The annual MLS SuperDraft, being held in conjunction with the National Soccer Coaches Association of America’s annual convention as usual, is set for Thursday, January 12 at 12 p.m. ET (broadcast live, ESPN2 and ESPN3).
There, all eyes in the soccer landscape will be briefly focused on the selection of the top men’s college soccer stars. Thirty-eight players are going to be selected by MLS clubs in this iteration of the draft, unlike years past, where the SuperDraft has seen three or four rounds. Teams like the expansion Montreal Impact -- who own the overall top pick -- and 2011 strugglers Vancouver Whitecaps and New England Revolution lead the pack among those hoping to choose wisely and help their teams right away.
As the league has grown, changed and evolved, the draft process has as well. Club academies are racing to groom homegrown youth players and lower-profile international players offer outstanding value in MLS, resulting in an increasingly diverse pool of talent that has muted the centrality of college draftees, as even league commissioner Don Garber himself admitted at the combine.
One of the new elements MLS has introduced to the draft process in the past couple of years is inviting international players from outside the college game, mostly young journeyman. In this year’s combine, guests from Japan, Paraguay, England and Mexico all aimed to impress, although it remains to be seen whether or not they’ll get selected on Thursday.
But MLS accepts the importance of retaining domestic talent and a handful of players who excelled in last year’s college season will make a smooth transition to the pros, be it now or later in their careers.
Speedy Jamaican striker Darren Mattocks (Akron) and Duke’s Andrew Wenger, the supremely versatile winner of the 2011 Hermann Trophy as the top-rated player in NCAA soccer, are the consensus favorites to go first and second in the draft, though it's hard to guess in what order. Intriguingly, history shows that top SuperDraft picks often struggle to establish themselves at the next level, weighed down by expectations while latter selections blossom under less pressure.
For every player under consideration, the road to this point has undoubtedly been a long and arduous one -- a major milestone preceded by countless hours and years of playing the game, traveling around the country in hopes of getting noticed and testing oneself against the best players they can find.

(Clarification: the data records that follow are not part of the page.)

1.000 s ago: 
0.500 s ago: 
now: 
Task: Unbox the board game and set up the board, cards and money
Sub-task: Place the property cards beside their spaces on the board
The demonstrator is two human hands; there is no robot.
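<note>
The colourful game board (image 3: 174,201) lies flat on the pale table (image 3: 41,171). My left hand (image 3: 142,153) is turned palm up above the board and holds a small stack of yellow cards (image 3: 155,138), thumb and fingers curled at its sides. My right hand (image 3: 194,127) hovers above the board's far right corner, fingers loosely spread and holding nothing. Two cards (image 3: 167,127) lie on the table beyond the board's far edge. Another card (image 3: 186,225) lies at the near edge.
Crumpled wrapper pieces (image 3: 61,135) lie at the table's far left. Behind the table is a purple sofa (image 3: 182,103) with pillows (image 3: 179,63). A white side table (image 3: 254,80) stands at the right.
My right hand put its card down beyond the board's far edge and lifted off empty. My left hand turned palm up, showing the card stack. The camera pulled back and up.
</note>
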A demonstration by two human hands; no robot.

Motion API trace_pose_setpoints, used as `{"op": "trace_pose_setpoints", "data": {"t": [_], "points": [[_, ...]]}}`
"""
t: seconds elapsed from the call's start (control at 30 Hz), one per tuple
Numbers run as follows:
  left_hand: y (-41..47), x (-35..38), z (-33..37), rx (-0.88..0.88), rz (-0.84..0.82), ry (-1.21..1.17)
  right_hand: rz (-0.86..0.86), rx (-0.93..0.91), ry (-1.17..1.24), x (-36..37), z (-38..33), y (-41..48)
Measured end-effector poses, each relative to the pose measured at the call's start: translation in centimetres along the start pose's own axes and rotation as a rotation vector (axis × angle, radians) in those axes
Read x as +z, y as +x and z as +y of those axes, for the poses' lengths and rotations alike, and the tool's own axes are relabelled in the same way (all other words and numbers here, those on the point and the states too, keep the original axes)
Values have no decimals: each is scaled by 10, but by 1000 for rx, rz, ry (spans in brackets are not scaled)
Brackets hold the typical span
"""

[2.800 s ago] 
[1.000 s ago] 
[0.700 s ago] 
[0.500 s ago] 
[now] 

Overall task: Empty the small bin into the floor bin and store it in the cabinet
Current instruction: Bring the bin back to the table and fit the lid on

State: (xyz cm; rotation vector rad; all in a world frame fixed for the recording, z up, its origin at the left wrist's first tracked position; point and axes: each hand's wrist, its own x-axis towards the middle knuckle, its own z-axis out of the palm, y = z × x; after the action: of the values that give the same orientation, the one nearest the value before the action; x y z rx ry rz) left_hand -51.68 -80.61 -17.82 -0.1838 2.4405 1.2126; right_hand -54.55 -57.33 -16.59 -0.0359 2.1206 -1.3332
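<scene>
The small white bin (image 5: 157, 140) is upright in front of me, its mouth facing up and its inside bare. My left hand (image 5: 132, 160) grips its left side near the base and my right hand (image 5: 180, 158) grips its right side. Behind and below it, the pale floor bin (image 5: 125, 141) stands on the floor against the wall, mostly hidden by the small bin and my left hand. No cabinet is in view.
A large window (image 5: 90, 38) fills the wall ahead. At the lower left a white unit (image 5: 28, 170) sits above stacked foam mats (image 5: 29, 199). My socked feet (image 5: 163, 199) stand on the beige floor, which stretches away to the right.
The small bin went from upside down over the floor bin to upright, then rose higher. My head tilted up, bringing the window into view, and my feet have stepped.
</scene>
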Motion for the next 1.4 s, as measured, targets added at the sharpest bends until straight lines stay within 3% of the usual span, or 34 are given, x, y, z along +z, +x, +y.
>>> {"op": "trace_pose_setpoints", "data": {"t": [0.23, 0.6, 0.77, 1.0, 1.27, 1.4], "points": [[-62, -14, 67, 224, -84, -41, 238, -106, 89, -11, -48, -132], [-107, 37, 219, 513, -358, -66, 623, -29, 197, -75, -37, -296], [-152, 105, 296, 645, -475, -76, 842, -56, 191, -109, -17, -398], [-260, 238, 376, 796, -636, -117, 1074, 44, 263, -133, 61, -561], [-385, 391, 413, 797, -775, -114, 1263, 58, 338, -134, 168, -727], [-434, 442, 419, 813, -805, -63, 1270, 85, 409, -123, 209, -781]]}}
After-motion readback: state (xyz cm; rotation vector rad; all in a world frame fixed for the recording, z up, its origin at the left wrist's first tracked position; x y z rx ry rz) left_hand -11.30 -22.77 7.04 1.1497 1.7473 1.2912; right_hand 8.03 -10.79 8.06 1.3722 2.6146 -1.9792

Some of those players have a security blanket, already having signed a coveted Generation adidas contract. High-scoring forward Chandler Hoffman, an Alabama native who starred for UCLA, has come a long way since first landing on the radar of major programs thanks to a few YouTube videos.
Striker Dom Dwyer, a product of London, England, first came to the United States to play soccer at tiny Tyler Junior College in Texas, excelling there before transferring to South Florida last fall. Few stories stand out more than attacking midfielder Enzo Martinez, whose family immigrated to South Carolina from their native Uruguay when he was 10 years old.
Regardless of where they hail from, most are far from a sure thing in MLS. The biggest test of their young playing careers awaits, and Thursday is the day they’ll learn where their pro lives will begin.